▶ _REQUIRED WORK_
Show, from the entries below, every line in which "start" appears.

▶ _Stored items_
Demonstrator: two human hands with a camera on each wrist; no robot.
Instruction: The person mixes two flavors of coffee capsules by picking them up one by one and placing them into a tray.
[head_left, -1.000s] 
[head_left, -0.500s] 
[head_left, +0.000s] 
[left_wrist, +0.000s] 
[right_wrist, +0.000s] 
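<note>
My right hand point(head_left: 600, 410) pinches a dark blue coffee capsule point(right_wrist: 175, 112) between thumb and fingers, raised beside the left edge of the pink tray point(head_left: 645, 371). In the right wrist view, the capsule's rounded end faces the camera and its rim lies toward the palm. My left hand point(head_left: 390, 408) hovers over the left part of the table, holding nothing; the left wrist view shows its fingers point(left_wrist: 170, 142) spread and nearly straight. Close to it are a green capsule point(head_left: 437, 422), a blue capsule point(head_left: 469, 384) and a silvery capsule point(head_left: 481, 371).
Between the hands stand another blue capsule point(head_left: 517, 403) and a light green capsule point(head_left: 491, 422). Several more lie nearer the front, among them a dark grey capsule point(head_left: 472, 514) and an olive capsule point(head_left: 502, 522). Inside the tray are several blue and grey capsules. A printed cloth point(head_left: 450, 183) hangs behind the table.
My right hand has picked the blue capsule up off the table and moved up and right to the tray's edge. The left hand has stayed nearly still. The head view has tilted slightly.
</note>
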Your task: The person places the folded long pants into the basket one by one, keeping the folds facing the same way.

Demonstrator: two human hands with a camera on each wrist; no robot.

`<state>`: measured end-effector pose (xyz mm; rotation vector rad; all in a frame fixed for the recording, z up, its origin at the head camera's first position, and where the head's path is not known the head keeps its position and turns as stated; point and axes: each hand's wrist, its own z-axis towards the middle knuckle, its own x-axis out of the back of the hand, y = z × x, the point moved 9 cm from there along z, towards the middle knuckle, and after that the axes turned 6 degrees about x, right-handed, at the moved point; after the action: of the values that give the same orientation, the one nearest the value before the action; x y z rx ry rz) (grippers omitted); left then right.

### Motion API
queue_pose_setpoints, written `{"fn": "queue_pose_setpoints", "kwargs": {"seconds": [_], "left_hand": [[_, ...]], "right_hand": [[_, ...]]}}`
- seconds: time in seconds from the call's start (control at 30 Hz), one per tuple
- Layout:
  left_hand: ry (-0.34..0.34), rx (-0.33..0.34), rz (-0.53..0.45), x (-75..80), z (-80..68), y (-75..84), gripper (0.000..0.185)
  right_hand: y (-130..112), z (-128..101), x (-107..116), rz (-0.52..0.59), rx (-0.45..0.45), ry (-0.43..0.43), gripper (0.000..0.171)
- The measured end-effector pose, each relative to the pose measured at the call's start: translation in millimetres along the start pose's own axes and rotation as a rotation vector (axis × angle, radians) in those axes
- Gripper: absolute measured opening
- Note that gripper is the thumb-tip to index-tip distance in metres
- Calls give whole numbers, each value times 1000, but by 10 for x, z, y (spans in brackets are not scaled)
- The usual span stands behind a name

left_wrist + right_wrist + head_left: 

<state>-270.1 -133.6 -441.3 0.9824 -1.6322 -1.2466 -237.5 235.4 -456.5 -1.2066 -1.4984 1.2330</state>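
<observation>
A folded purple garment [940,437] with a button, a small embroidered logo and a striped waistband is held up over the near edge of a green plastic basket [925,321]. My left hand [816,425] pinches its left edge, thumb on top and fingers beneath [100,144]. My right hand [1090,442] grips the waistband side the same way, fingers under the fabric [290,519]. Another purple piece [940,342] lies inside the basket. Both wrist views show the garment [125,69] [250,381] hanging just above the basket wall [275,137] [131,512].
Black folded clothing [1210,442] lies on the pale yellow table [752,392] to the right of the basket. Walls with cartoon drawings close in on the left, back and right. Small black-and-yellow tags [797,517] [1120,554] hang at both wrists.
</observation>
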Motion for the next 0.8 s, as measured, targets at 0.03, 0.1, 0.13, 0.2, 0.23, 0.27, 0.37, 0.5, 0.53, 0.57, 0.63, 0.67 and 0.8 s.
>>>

▶ _EXERCISE OUTPUT_
- seconds: time in seconds from the call's start (control at 30 Hz), one per tuple
- The measured end-effector pose, each relative to the pose measured at the call's start: translation in millimetres along the start pose's own axes and rotation as a rotation vector (axis × angle, radians) in those axes

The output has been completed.